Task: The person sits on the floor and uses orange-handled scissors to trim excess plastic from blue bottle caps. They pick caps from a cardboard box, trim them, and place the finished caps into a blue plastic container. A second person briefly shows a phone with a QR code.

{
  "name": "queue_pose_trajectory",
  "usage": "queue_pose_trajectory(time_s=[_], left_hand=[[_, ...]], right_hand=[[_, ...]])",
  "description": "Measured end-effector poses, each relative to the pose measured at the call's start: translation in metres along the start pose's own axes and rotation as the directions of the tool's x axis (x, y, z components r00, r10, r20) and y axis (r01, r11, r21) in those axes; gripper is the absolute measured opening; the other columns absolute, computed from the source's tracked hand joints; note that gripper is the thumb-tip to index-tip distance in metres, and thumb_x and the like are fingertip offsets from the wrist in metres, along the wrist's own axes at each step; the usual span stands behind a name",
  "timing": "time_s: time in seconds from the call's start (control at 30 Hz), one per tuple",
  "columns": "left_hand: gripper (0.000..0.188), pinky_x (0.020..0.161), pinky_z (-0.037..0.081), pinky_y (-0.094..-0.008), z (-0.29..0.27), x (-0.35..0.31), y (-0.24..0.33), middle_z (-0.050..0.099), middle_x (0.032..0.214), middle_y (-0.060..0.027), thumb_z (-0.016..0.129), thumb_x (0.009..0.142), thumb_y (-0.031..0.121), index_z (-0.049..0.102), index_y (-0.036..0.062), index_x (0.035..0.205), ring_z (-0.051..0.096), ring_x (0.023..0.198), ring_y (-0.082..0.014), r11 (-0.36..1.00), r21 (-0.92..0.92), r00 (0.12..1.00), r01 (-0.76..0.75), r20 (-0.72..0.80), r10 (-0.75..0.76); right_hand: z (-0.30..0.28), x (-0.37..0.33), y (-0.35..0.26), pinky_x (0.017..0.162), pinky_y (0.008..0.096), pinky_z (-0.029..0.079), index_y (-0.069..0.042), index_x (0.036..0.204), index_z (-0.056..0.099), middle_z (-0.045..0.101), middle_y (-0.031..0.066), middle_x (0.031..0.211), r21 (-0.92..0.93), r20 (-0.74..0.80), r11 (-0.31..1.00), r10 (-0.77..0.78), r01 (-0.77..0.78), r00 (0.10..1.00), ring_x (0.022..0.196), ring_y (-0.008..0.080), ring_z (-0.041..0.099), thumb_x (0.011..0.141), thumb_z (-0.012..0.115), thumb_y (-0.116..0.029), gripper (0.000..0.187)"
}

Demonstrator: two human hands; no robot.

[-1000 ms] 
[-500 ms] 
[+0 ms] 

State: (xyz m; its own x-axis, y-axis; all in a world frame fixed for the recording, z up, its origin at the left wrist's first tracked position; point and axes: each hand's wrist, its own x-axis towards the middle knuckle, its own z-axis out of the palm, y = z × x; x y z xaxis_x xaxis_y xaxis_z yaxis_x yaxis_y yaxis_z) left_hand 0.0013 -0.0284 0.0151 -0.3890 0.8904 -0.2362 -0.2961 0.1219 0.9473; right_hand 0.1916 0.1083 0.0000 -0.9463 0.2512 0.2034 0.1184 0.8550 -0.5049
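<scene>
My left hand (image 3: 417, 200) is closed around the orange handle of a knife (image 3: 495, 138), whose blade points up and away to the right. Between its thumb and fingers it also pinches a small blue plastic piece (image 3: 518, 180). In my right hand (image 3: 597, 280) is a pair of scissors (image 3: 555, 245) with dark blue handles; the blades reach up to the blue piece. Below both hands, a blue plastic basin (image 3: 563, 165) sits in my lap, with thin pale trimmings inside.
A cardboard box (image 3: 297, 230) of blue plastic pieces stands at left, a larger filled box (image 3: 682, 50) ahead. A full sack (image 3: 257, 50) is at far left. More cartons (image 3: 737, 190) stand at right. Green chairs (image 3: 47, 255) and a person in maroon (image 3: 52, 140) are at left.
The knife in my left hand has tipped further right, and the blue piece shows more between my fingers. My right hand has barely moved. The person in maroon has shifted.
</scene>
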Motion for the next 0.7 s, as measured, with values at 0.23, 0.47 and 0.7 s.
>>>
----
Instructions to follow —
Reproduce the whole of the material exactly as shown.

Solution to the exercise —
Task: The person sits on the floor and uses orange-handled scissors to trim excess plastic from blue bottle caps. They pick caps from a cardboard box, trim them, and place the finished caps into a blue plastic container. A second person briefly shows a phone with a QR code.

{
  "name": "queue_pose_trajectory",
  "usage": "queue_pose_trajectory(time_s=[_], left_hand=[[_, ...]], right_hand=[[_, ...]])",
  "description": "Measured end-effector poses, each relative to the pose measured at the call's start: translation in metres along the start pose's own axes and rotation as the directions of the tool's x axis (x, y, z components r00, r10, r20) and y axis (r01, r11, r21) in those axes; gripper is the absolute measured opening; the other columns absolute, computed from the source's tracked hand joints; note that gripper is the thumb-tip to index-tip distance in metres, and thumb_x and the like are fingertip offsets from the wrist in metres, along the wrist's own axes at each step; the usual span stands behind a name",
  "timing": "time_s: time in seconds from the call's start (control at 30 Hz), one per tuple",
  "columns": "left_hand: gripper (0.000..0.188), pinky_x (0.020..0.161), pinky_z (-0.037..0.081), pinky_y (-0.094..-0.008), z (-0.29..0.27), x (-0.35..0.31), y (-0.24..0.33), middle_z (-0.050..0.099), middle_x (0.032..0.214), middle_y (-0.060..0.027), thumb_z (-0.016..0.129), thumb_x (0.009..0.142), thumb_y (-0.031..0.121), index_z (-0.049..0.102), index_y (-0.036..0.062), index_x (0.035..0.205), ring_z (-0.051..0.096), ring_x (0.023..0.198), ring_y (-0.082..0.014), r11 (-0.36..1.00), r21 (-0.92..0.92), r00 (0.12..1.00), r01 (-0.76..0.75), r20 (-0.72..0.80), r10 (-0.75..0.76); right_hand: z (-0.30..0.28), x (-0.37..0.33), y (-0.35..0.26), pinky_x (0.017..0.162), pinky_y (0.008..0.096), pinky_z (-0.029..0.079), index_y (-0.069..0.042), index_x (0.036..0.204), index_z (-0.056..0.099), middle_z (-0.045..0.101), middle_y (-0.031..0.066), middle_x (0.031..0.211), r21 (-0.92..0.93), r20 (-0.74..0.80), r11 (-0.31..1.00), r10 (-0.77..0.78), r01 (-0.77..0.78), r00 (0.10..1.00), ring_x (0.022..0.196), ring_y (-0.008..0.080), ring_z (-0.041..0.099), thumb_x (0.011..0.141), thumb_z (-0.012..0.115), thumb_y (-0.116..0.029), gripper (0.000..0.187)"
}

Demonstrator: two human hands; no robot.

[-1000 ms] 
[-500 ms] 
[+0 ms] 

State: (xyz m; its own x-axis, y-axis; all in a world frame fixed for the recording, z up, its origin at the left wrist's first tracked position; point and axes: each hand's wrist, its own x-axis towards the middle knuckle, its own z-axis out of the palm, y = z × x; x y z xaxis_x xaxis_y xaxis_z yaxis_x yaxis_y yaxis_z) left_hand 0.0013 -0.0284 0.0151 -0.3890 0.8904 -0.2362 -0.2961 0.1219 0.9473; right_hand 0.1916 0.1083 0.0000 -0.9463 0.2512 0.2034 0.1184 0.8550 -0.5049
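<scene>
My left hand (image 3: 417, 200) is closed around the orange handle of a knife (image 3: 495, 138), whose blade points up and away to the right. Between its thumb and fingers it also pinches a small blue plastic piece (image 3: 518, 180). In my right hand (image 3: 597, 280) is a pair of scissors (image 3: 555, 245) with dark blue handles; the blades reach up to the blue piece. Below both hands, a blue plastic basin (image 3: 563, 165) sits in my lap, with thin pale trimmings inside.
A cardboard box (image 3: 297, 230) of blue plastic pieces stands at left, a larger filled box (image 3: 682, 50) ahead. A full sack (image 3: 257, 50) is at far left. More cartons (image 3: 737, 190) stand at right. Green chairs (image 3: 47, 255) and a person in maroon (image 3: 52, 140) are at left.
The knife in my left hand has tipped further right, and the blue piece shows more between my fingers. My right hand has barely moved. The person in maroon has shifted.
</scene>
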Motion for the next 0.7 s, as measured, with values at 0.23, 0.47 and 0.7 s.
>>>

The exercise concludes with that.